A legend and title can be added to a pie chart to provide context and information about the dataset, making it self-explanatory. Label placement and aesthetics can be further tweaked to make the chart more reader-friendly.

Here’s an example:

import matplotlib.pyplot as plt

sizes = [25, 35, 20, 20]
labels = ['Apple', 'Samsung', 'Google', 'Others']

plt.pie(sizes, labels=labels, autopct='%1.1f%%')
plt.axis('equal')
plt.legend(labels, title="Companies:")
plt.title('Tech Company Market Share')
plt.show()

By adding a title and a legend with a header, the pie chart created by this code snippet becomes a standalone presentation tool.

Bonus One-Liner Method 5: Displaying a Pie Chart Inline

For quick inline displays, especially within Jupyter notebooks, a one-liner pie chart can be immensely useful.
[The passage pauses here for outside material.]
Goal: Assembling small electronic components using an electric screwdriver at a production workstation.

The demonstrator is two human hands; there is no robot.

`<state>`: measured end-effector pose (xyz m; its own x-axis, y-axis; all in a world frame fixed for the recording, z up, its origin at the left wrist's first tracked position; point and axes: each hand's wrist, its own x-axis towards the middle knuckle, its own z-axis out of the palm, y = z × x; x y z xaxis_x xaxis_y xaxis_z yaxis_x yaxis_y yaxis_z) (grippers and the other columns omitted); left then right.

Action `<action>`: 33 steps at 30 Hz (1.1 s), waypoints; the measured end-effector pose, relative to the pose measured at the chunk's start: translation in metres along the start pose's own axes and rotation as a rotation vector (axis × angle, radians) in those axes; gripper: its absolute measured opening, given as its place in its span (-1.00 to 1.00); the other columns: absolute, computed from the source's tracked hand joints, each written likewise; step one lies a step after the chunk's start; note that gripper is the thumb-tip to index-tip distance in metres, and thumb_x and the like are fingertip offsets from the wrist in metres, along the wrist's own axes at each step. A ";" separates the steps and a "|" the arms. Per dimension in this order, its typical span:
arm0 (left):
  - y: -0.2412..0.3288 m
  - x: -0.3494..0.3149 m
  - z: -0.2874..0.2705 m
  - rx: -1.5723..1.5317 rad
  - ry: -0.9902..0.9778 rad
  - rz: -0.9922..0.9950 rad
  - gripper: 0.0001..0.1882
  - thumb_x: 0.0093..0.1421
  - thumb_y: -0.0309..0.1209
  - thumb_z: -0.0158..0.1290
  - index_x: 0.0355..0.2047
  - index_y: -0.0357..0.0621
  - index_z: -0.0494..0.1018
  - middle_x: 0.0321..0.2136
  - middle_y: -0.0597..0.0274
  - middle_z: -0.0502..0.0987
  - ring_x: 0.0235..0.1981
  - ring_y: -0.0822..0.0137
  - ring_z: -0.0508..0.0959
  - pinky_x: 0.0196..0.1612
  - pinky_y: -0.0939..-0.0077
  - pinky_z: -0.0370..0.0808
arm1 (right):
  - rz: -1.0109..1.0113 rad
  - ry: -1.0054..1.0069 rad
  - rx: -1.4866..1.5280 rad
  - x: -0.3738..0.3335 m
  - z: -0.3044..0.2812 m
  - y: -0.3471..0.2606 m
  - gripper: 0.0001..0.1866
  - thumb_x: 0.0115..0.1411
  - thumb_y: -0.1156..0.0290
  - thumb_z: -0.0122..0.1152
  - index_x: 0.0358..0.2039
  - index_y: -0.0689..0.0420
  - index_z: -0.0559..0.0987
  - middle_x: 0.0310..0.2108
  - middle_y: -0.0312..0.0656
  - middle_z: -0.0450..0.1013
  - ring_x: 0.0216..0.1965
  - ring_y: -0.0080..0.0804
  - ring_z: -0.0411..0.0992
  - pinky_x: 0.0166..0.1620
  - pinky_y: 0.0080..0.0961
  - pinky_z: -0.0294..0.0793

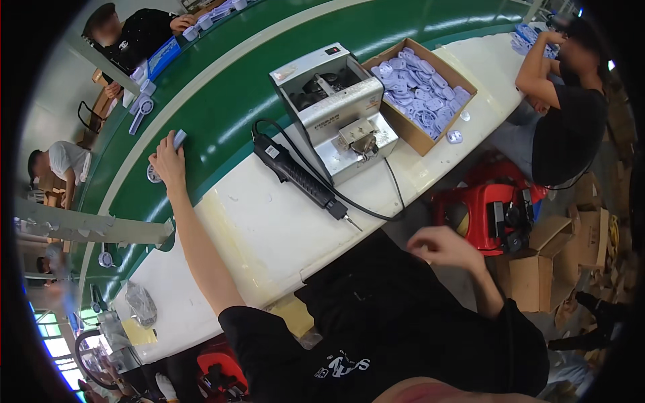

This simple method uses inline magic and a condensed pie function call.

Here’s an example:

%matplotlib inline
plt.pie([25, 35, 20, 20], labels=['Apple', 'Samsung', 'Google', 'Others'], autopct='%1.1f%%')

This concise one-liner generates a pie chart directly inline with a Jupyter notebook, perfect for analysis and demonstrations within an interactive environment.

Summary/Discussion

  • Method 1: Basic Pie Chart. Quick setup. Limited visual appeal.
  • Method 2: Custom Colors and Explode. Visually attractive. Takes slightly more code.
  • Method 3: Shadow, Start Angle, and Percentage Formatting. Enhanced appearance. Start angle and shadows might not be desirable in all contexts.
  • Method 4: Adding a Legend and Title. Complete information on display. Requires additional space for title and legend.
  • Method 5: Displaying Inline. Convenient for Jupyter notebooks. Limited to interactive Python environments.